# A correlation coefficient that measures the degree of dependence between variables

I recently learned of a new correlation coefficient, introduced by Sourav Chatterjee, with some really cool properties. As stated in the abstract of the paper (Reference 1 below), this coefficient…

1. … is as simple as the classical coefficients of correlation (e.g. Pearson correlation and Spearman correlation),
2. … consistently estimates a quantity that is 0 iff the variables are independent and 1 iff one is a measurable function of the other, and
3. … has a simple asymptotic theory under the hypothesis of independence (like the classical coefficients).

What was surprising to me was Point 2: that this is the first known correlation coefficient that measures the degree of functional dependence such that we get independence iff val=0 and deterministic functional dependence iff val=1. (The “iff”s are not typos: they are short for “if and only if”.) This can be viewed as a generalization of the Pearson correlation coefficient which measures the degree of linear dependence between $X$ and $Y$. (The author points out in point 5 of the Introduction and Section 6 that the maximal information coefficient and the maximal correlation coefficient do not have this property, even though they are sometimes thought to have it.)
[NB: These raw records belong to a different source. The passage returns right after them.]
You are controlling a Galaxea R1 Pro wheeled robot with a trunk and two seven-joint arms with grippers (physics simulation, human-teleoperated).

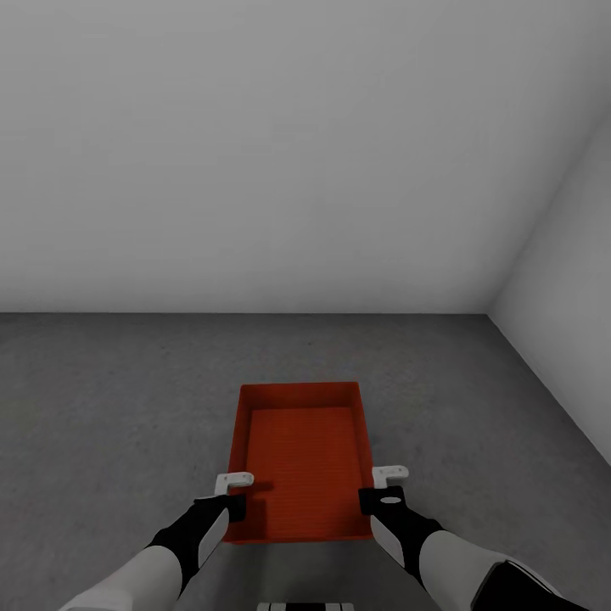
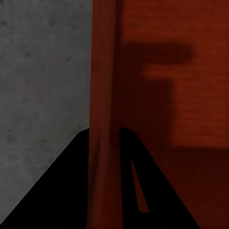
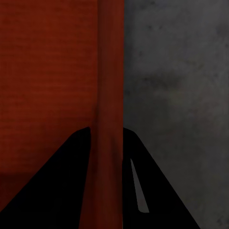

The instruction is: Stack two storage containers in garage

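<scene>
Orange-red container [image 1: 301,458] is carried over the grey garage floor [image 1: 102,399], left gripper [image 1: 227,501] and right gripper [image 1: 378,494] each clamped on a side wall. Next: lower it level, then release.

A bare room has a plain white-grey far wall [image 1: 280,153] meeting a second pale wall [image 1: 568,322] at the far right corner, above a dark grey, speckled floor [image 1: 110,407] under soft, even light.

White forearms end in black wrists; the left gripper [image 1: 227,495] and right gripper [image 1: 379,488] carry pale grey bracket-shaped tips.
</scene>
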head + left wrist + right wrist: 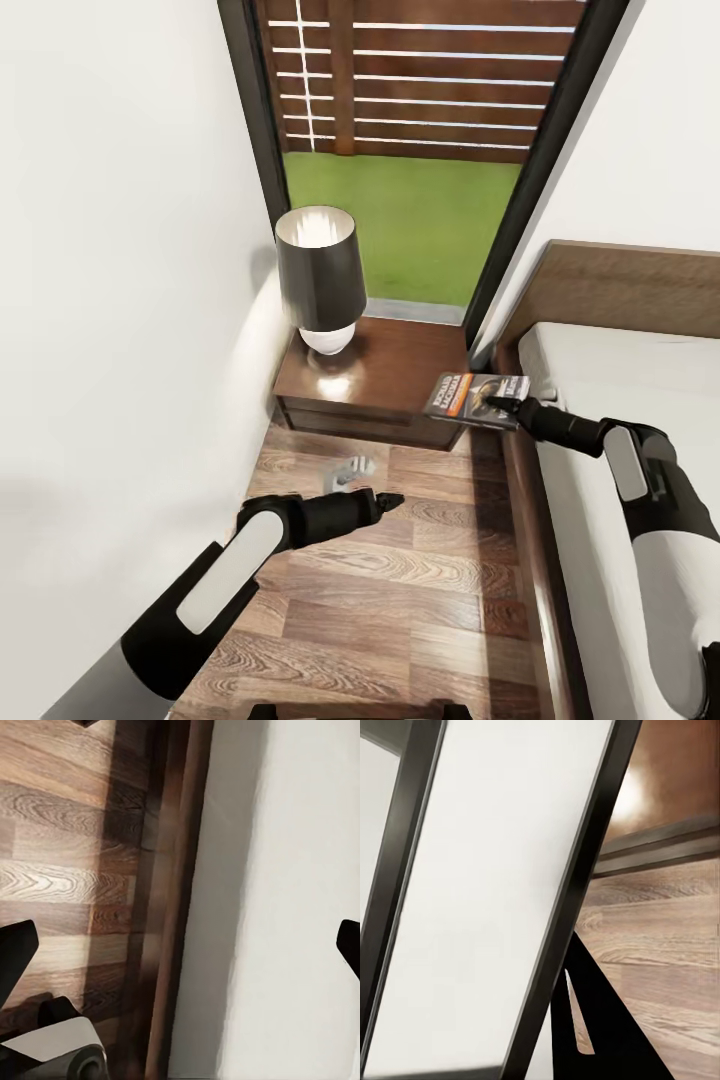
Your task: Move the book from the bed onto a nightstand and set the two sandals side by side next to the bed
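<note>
The book (pixel 470 396), dark with an orange picture, hovers at the right front corner of the nightstand (pixel 395 365), partly sticking out toward the bed (pixel 630 375). My right gripper (pixel 497 403) reaches in from the bed side and is shut on the book's near edge. One black finger (pixel 600 1027) shows in the right wrist view, with the nightstand (pixel 675 780) beyond it. My left gripper (pixel 385 500) hangs over the wood floor in front of the nightstand, and its fingers (pixel 15 952) stand wide apart, holding nothing. The sandals are out of view.
A dark-shaded lamp (pixel 320 275) stands on the nightstand's left half. A small pale grey object (pixel 352 470) lies on the floor just in front of the nightstand. A white wall runs along the left, and the dark bed frame (pixel 176 907) borders the narrow floor strip.
</note>
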Robot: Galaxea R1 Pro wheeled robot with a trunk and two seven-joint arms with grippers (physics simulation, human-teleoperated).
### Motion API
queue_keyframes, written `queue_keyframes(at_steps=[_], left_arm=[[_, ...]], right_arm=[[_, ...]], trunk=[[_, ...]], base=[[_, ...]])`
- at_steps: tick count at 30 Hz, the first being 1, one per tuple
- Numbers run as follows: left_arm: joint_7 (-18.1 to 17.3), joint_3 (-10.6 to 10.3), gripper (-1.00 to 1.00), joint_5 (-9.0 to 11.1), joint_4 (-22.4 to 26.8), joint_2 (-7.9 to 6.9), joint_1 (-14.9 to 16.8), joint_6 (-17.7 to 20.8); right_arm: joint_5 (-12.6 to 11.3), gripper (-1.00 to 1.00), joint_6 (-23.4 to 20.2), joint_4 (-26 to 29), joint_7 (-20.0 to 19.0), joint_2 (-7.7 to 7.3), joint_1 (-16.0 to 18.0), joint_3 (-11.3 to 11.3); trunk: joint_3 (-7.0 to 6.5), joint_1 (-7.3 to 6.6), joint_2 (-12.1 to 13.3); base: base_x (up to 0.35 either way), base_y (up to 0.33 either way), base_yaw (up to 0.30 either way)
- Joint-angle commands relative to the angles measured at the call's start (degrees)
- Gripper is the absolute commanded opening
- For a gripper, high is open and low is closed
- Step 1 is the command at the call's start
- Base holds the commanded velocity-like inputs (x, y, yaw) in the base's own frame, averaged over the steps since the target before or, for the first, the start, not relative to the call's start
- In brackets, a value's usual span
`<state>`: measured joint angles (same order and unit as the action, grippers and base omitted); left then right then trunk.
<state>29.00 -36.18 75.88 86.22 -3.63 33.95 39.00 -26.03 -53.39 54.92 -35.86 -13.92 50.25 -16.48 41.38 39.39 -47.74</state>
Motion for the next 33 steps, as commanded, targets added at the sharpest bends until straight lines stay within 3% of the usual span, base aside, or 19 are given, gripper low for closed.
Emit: queue_keyframes(at_steps=[1,6,16,27,33], left_arm=[[0.6,-0.1,1.00,0.6,0.0,-0.02,0.0,-0.1],[0.9,-0.6,1.00,0.1,-3.8,2.04,-0.5,-1.3],[1.0,-0.9,1.00,-0.2,-6.5,3.33,-0.8,-2.3],[1.1,-0.8,1.00,-0.2,-6.8,3.67,-3.3,-2.6],[1.1,-0.8,1.00,-0.2,-6.4,3.58,-4.2,-2.7]], right_arm=[[0.0,-1.00,-0.3,0.0,-0.3,0.02,0.0,-0.1],[-0.4,-1.00,-0.1,-0.3,0.7,0.03,0.2,-0.6],[-0.6,-1.00,0.3,-0.4,4.4,0.67,0.5,-1.0],[-0.7,-1.00,0.8,-0.5,16.6,5.91,3.5,-1.1],[-1.0,-1.00,2.5,-0.6,20.4,7.40,4.5,-1.2]], trunk=[[0.05,0.01,0.0],[0.05,0.01,0.0],[0.05,0.01,0.0],[0.05,0.01,0.0],[0.05,0.01,0.0]], base=[[0.000,0.000,0.000],[0.000,0.000,0.000],[0.000,0.000,0.000],[0.000,0.000,0.000],[0.000,0.000,0.000]])
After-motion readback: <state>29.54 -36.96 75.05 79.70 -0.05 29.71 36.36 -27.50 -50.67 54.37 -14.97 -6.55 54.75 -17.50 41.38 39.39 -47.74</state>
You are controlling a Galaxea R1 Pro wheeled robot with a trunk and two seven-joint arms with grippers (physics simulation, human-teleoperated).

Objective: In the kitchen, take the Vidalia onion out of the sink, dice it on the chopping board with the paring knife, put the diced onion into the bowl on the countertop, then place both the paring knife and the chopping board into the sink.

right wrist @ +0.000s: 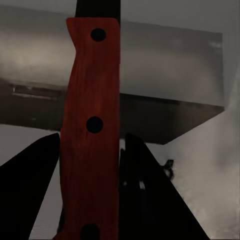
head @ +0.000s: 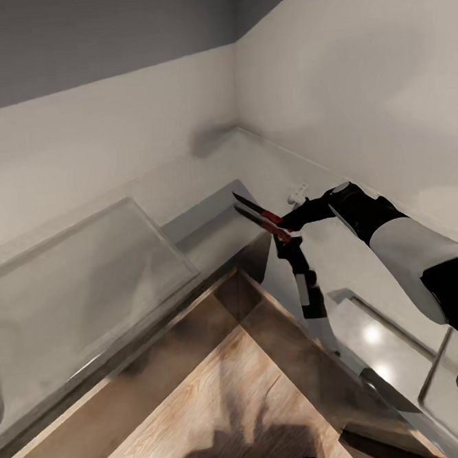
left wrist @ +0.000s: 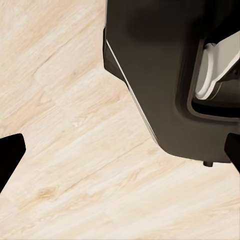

Defining the sample correlation coefficient

Let $X$ and $Y$ be real-valued random variables such that $Y$ is not a constant, and let $(X_1, Y_1), \dots, (X_n, Y_n)$ be i.i.d. pairs of these random variables. The new correlation coefficient can be computed as follows:

1. Rearrange the data as $(X_{(1)}, Y_{(1)}), \dots, (X_{(n)}, Y_{(n)})$ so that the $X$ values are in increasing order, i.e. $X_{(1)} \leq \dots \leq X_{(n)}$. If there are ties, break them uniformly at random.
2. For each index $i$, let $r_i$ be the rank of $Y_{(i)}$, i.e. the number of $j$ such that $Y_{(j)} \leq Y_{(i)}$, and let $\l_i$ be the number of $j$ such that $Y_{(j)} \geq Y_{(i)}$.
3. Define the new correlation coefficient as \begin{aligned} \xi_n (X, Y) = 1 - \dfrac{n \sum_{i=1}^{n-1} |r_{i+1} - r_i|}{2 \sum_{i=1}^n l_i (n - l_i)}. \end{aligned}

If there are no ties among the $Y$‘s, the denominator simplifies and we don’t have to compute the $l_i$‘s: \begin{aligned} \xi_n (X, Y) = 1 - \dfrac{3 \sum_{i=1}^{n-1} |r_{i+1} - r_i|}{n^2 - 1}. \end{aligned}

What is the sample correlation coefficient estimating?

The following theorem tells us what $\xi_n(X,Y)$ is trying to estimate:

Theorem: As $n \rightarrow \infty$, $\xi_n(X, Y)$ converges almost surely to the deterministic limit \begin{aligned} \xi (X, Y) = \dfrac{\int \text{Var}(\mathbb{E}[1_{\{ Y \geq t\}} \mid X]) d\mu(t) }{\int \text{Var}(1_{\{ Y \geq t\}}) d\mu(t) }. \end{aligned} $\xi(X, Y)$ seems like a nasty quantity but it has some nice properties:

1. $\xi(X, Y)$ always belongs to $[0, 1]$. (This follows immediately from the law of total variance.)
2. $\xi(X, Y) = 0$ iff $X$ and $Y$ are independent, and $\xi(X, Y) = 1$ iff there is a measurable function $f: \mathbb{R} \mapsto \mathbb{R}$ such that $Y = f(X)$ almost surely.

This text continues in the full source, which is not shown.